The Polyus Gold Shares have not been, and will not be, registered under the United States Securities Act of 1933 (as amended) or under any relevant securities laws of any state or district of the United States. Securities may not be offered or sold in the United States absent registration or an exemption from registration. Polyus Gold does not plan to make a public offering of securities in the United States.


The Possible Partial Offer, if it is made, will not be made, directly or indirectly, in or into the USCanadaAustraliaJapan or any other jurisdiction if to do so would constitute a violation of the relevant laws of such jurisdiction. Accordingly, copies of this announcement are not being, and must not be, mailed or otherwise distributed or sent in or into or from the United States, Canada, Australia, Japan or any other such jurisdiction.


Neither this announcement nor the Possible Partial Offer described herein nor any information contained herein constitute an offer (''oferta'') pursuant to Russian law, or an advertisement, or an offer of securities to an unlimited number of persons within or outside the territory of the Russian Federation, or organisation of circulation of Russian securities outside of the Russian Federation.


Dealing disclosure requirements:


Under the provisions of Rule 8.3 of the Takeover Code (the 'Code'), if any person is or becomes 'interested' (directly or indirectly) in one per cent. or more of any class of 'relevant securities' of the Company or Polyus Gold, all 'dealings' in any 'relevant securities' of the Company or Polyus Gold by such person (including by means of an option in respect of, or a derivative referenced to, any such 'relevant securities') must be publicly disclosed to a Regulatory Information Service and the Panel on Takeovers and Mergers ('Panel') by no later than 3.30 p.m. (London time) on the London business day following the date of the relevant transaction. This requirement will continue until the date on which any offer for the Company becomes, or is declared, unconditional as to acceptances, lapses or is otherwise withdrawn or on which the 'offer period' otherwise ends. If two or more persons act together pursuant to an agreement or understanding, whether formal or informal, to acquire an 'interest' in 'relevant securities' of the Company, they will be deemed to be a single person for the purpose of Rule 8.3.

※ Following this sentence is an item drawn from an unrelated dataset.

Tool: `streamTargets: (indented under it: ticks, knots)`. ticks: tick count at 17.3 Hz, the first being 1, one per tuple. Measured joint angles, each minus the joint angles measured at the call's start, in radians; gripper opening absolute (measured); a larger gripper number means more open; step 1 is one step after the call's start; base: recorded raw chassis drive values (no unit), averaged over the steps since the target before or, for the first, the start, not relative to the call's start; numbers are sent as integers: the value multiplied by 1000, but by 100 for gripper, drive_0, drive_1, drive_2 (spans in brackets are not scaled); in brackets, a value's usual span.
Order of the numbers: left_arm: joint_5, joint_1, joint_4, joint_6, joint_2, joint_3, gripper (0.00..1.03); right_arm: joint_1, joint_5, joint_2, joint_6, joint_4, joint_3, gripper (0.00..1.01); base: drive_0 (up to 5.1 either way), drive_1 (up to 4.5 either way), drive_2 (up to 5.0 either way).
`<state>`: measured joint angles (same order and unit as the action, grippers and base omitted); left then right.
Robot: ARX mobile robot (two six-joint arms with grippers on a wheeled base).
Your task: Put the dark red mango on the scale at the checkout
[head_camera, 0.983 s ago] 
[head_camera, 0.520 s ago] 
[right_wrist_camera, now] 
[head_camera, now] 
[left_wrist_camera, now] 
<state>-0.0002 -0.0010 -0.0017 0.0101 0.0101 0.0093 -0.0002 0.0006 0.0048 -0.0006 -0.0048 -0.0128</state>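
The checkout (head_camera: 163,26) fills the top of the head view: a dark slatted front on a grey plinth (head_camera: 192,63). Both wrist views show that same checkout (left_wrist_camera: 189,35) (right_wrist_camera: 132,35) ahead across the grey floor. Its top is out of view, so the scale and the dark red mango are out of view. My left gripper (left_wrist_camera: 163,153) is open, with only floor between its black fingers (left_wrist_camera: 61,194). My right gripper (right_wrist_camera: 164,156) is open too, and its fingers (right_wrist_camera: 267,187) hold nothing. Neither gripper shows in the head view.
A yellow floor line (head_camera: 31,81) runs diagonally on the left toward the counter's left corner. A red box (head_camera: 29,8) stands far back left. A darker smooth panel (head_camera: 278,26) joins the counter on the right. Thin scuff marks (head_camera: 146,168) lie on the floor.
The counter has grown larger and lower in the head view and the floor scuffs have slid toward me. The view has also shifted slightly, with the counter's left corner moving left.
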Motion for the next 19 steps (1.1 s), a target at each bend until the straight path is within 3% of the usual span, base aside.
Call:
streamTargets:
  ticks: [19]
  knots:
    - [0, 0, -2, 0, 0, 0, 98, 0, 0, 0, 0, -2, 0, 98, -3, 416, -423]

Under the provisions of Rule 8.1 of the Code, all 'dealings' in 'relevant securities' of the Company or Polyus Gold, by the Company, or by any of it's respective 'associates', must also be disclosed by no later than 12.00 noon(London time) on the business day following the date of the relevant transaction.


A disclosure table, giving details of the companies in whose 'relevant securities' 'dealings' should be disclosed, and the number of such securities in issue, can be found on the Panel's website at www.thetakeoverpanel.org.uk.

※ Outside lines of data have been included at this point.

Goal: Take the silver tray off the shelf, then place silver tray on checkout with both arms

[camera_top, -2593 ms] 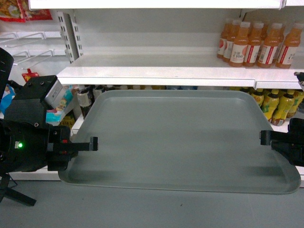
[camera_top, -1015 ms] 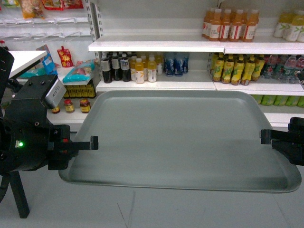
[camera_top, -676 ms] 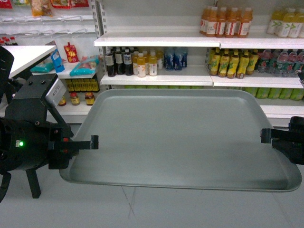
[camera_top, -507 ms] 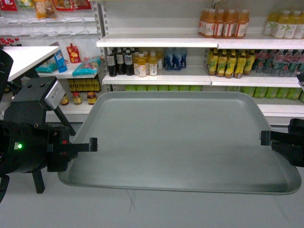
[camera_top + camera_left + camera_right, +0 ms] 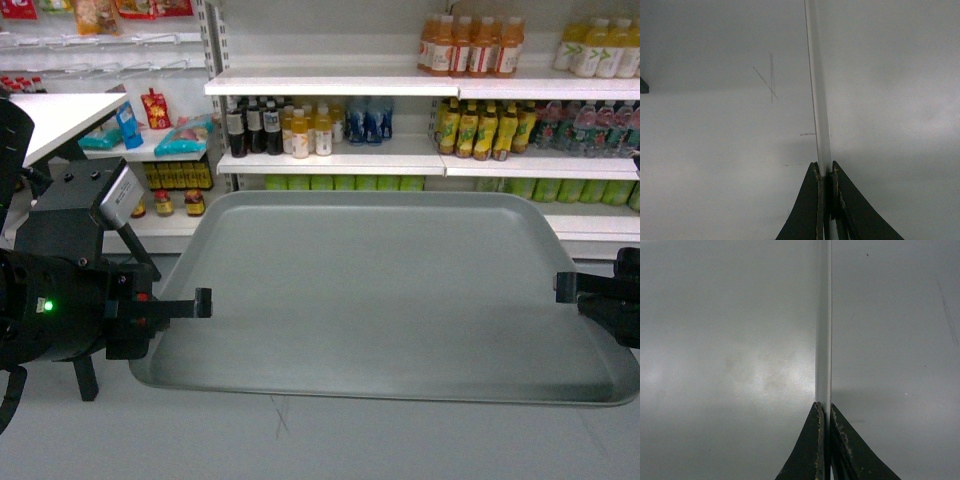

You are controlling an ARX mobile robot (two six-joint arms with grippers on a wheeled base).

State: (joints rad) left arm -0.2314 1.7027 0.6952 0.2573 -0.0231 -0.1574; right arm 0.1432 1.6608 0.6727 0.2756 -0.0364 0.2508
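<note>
Silver tray (image 5: 380,290) held level in air between both grippers, above grey floor (image 5: 300,445). Left gripper (image 5: 200,302) clamped on tray's left rim; right gripper (image 5: 566,288) clamped on right rim. Shelf (image 5: 330,85) with bottles (image 5: 300,125) well beyond tray's far edge.

Brightness: even, cool indoor light, nowhere dim.
Glare: a soft pale sheen on the silver tray (image 5: 390,290); a bright patch on it in the right wrist view.
Shadows: faint, soft-edged, near the grippers.
Focus: head view fairly sharp, bottle labels unreadable; wrist views soft, fingers (image 5: 812,210) blurred close to the lens.
</note>
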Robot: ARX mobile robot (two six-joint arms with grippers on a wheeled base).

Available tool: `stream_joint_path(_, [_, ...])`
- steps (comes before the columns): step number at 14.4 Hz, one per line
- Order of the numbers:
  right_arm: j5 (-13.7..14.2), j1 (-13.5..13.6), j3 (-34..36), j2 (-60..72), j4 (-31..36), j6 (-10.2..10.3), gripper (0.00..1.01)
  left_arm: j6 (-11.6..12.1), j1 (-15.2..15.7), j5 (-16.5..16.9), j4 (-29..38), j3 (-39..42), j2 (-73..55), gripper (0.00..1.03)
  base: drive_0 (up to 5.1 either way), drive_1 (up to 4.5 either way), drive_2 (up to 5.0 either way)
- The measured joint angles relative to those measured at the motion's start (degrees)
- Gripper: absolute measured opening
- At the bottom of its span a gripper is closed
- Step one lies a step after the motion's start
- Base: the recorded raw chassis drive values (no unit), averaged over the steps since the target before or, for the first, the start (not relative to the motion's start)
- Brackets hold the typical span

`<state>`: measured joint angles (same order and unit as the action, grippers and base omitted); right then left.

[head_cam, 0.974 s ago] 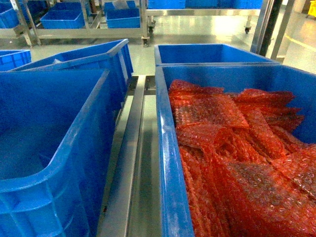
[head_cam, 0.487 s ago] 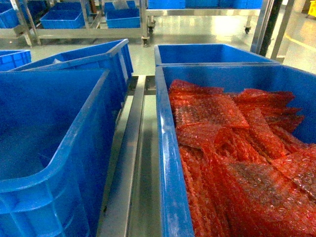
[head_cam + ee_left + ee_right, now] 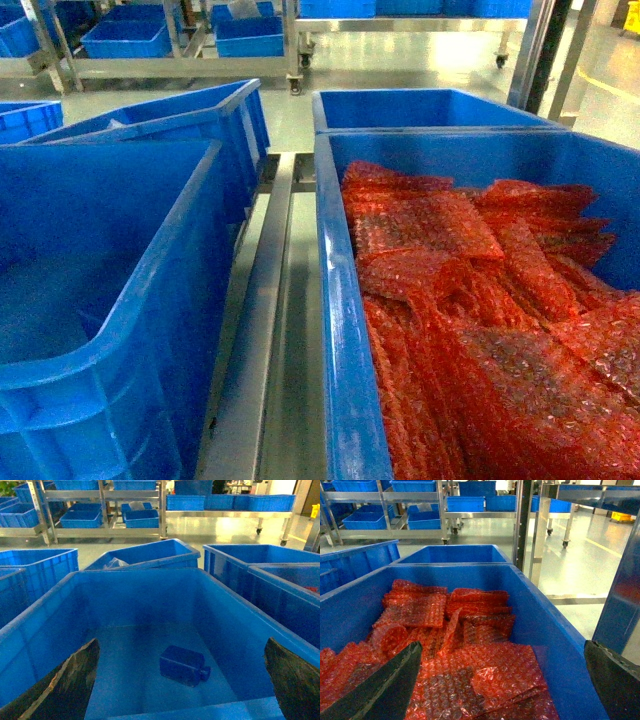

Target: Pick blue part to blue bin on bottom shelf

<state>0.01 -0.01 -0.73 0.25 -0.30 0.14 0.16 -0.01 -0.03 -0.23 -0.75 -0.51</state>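
Observation:
The blue part (image 3: 184, 666), a small dark blue block with a stub at one end, lies on the floor of a large blue bin (image 3: 60, 610). My left gripper (image 3: 181, 641) hovers over that bin, open, its dark fingers (image 3: 70, 680) wide apart on either side of the part and not touching it. My right gripper (image 3: 501, 644) is open over a blue bin (image 3: 555, 630) filled with red bubble wrap (image 3: 470, 670), holding nothing. Neither gripper shows in the head view. I cannot pick out the bottom shelf in these views.
In the head view a steel rail (image 3: 265, 300) runs between the left bin (image 3: 170, 290) and the bubble-wrap bin (image 3: 335, 300). More blue bins (image 3: 420, 108) stand behind. Steel racks (image 3: 170, 65) with blue bins line the back. A steel post (image 3: 524, 520) rises at the right.

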Motion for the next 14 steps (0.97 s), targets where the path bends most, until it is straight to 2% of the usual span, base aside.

'Interests in securities' arise, in summary, when a person has long economic exposure, whether conditional or absolute, to changes in the price of securities. In particular, a person will be treated as having an 'interest' by virtue of the ownership or control of securities, or by virtue of any option in respect of, or derivative referenced to, securities.


Terms in quotation marks are defined in the Code, which can also be found on the Panel's website.


If you are in any doubt as to whether or not you are required to disclose a 'dealing' under Rule 8, please contact an independent financial adviser authorised under the Financial Services and Markets Act 2000, consult the Panel's website at www.thetakeoverpanel.org.uk or contact the Panel by telephone (+44 (0) 20 7638 0129) or by fax (+44 (0) 20 7236 7013).